Give back all of the data, word for word.
#### Dataset extract
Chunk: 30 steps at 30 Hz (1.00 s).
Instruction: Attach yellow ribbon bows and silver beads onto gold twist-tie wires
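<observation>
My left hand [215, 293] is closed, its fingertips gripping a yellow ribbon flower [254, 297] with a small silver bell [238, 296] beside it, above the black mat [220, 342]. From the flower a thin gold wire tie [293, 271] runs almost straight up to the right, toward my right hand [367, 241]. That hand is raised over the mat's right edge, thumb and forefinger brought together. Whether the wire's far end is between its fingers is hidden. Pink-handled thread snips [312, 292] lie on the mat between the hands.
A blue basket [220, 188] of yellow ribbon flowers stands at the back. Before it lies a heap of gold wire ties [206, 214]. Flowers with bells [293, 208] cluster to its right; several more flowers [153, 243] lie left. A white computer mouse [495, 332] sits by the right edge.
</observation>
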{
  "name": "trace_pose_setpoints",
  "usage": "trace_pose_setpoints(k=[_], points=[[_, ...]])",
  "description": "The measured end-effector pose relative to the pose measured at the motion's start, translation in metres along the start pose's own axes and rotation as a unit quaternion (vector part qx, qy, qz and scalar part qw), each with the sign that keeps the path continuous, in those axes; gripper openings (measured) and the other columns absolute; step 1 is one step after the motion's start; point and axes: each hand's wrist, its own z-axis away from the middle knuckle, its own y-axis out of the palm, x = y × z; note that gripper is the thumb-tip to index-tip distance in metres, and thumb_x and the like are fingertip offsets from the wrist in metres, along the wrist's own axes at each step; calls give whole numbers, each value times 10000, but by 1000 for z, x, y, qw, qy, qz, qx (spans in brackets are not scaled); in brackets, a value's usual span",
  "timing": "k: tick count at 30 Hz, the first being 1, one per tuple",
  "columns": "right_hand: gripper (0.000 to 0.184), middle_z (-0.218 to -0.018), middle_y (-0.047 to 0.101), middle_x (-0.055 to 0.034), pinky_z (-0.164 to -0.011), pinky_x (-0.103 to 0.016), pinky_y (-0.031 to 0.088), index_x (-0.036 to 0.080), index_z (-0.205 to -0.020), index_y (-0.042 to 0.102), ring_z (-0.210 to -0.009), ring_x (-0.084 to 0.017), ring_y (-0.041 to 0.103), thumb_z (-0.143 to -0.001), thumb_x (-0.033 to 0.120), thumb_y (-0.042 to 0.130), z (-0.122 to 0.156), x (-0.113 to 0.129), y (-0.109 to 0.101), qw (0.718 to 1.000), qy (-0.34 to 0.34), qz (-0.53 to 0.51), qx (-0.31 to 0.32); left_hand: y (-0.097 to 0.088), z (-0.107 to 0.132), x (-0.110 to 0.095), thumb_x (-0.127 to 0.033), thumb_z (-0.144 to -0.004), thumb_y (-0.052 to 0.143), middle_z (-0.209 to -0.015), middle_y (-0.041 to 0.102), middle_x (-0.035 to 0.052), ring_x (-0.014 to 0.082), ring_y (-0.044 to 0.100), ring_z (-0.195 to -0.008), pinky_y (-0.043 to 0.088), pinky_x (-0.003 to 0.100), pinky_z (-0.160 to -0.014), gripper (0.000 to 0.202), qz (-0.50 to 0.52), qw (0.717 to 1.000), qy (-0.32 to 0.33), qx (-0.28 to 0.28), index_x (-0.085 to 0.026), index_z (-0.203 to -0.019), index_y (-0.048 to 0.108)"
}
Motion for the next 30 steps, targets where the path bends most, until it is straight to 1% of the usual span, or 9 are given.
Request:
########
> Result:
Chunk: 30 steps at 30 Hz (1.00 s).
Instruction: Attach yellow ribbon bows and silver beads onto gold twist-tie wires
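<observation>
My left hand [215, 293] is closed, its fingertips gripping a yellow ribbon flower [254, 297] with a small silver bell [238, 296] beside it, above the black mat [220, 342]. From the flower a thin gold wire tie [293, 271] runs almost straight up to the right, toward my right hand [367, 241]. That hand is raised over the mat's right edge, thumb and forefinger brought together. Whether the wire's far end is between its fingers is hidden. Pink-handled thread snips [312, 292] lie on the mat between the hands.
A blue basket [220, 188] of yellow ribbon flowers stands at the back. Before it lies a heap of gold wire ties [206, 214]. Flowers with bells [293, 208] cluster to its right; several more flowers [153, 243] lie left. A white computer mouse [495, 332] sits by the right edge.
</observation>
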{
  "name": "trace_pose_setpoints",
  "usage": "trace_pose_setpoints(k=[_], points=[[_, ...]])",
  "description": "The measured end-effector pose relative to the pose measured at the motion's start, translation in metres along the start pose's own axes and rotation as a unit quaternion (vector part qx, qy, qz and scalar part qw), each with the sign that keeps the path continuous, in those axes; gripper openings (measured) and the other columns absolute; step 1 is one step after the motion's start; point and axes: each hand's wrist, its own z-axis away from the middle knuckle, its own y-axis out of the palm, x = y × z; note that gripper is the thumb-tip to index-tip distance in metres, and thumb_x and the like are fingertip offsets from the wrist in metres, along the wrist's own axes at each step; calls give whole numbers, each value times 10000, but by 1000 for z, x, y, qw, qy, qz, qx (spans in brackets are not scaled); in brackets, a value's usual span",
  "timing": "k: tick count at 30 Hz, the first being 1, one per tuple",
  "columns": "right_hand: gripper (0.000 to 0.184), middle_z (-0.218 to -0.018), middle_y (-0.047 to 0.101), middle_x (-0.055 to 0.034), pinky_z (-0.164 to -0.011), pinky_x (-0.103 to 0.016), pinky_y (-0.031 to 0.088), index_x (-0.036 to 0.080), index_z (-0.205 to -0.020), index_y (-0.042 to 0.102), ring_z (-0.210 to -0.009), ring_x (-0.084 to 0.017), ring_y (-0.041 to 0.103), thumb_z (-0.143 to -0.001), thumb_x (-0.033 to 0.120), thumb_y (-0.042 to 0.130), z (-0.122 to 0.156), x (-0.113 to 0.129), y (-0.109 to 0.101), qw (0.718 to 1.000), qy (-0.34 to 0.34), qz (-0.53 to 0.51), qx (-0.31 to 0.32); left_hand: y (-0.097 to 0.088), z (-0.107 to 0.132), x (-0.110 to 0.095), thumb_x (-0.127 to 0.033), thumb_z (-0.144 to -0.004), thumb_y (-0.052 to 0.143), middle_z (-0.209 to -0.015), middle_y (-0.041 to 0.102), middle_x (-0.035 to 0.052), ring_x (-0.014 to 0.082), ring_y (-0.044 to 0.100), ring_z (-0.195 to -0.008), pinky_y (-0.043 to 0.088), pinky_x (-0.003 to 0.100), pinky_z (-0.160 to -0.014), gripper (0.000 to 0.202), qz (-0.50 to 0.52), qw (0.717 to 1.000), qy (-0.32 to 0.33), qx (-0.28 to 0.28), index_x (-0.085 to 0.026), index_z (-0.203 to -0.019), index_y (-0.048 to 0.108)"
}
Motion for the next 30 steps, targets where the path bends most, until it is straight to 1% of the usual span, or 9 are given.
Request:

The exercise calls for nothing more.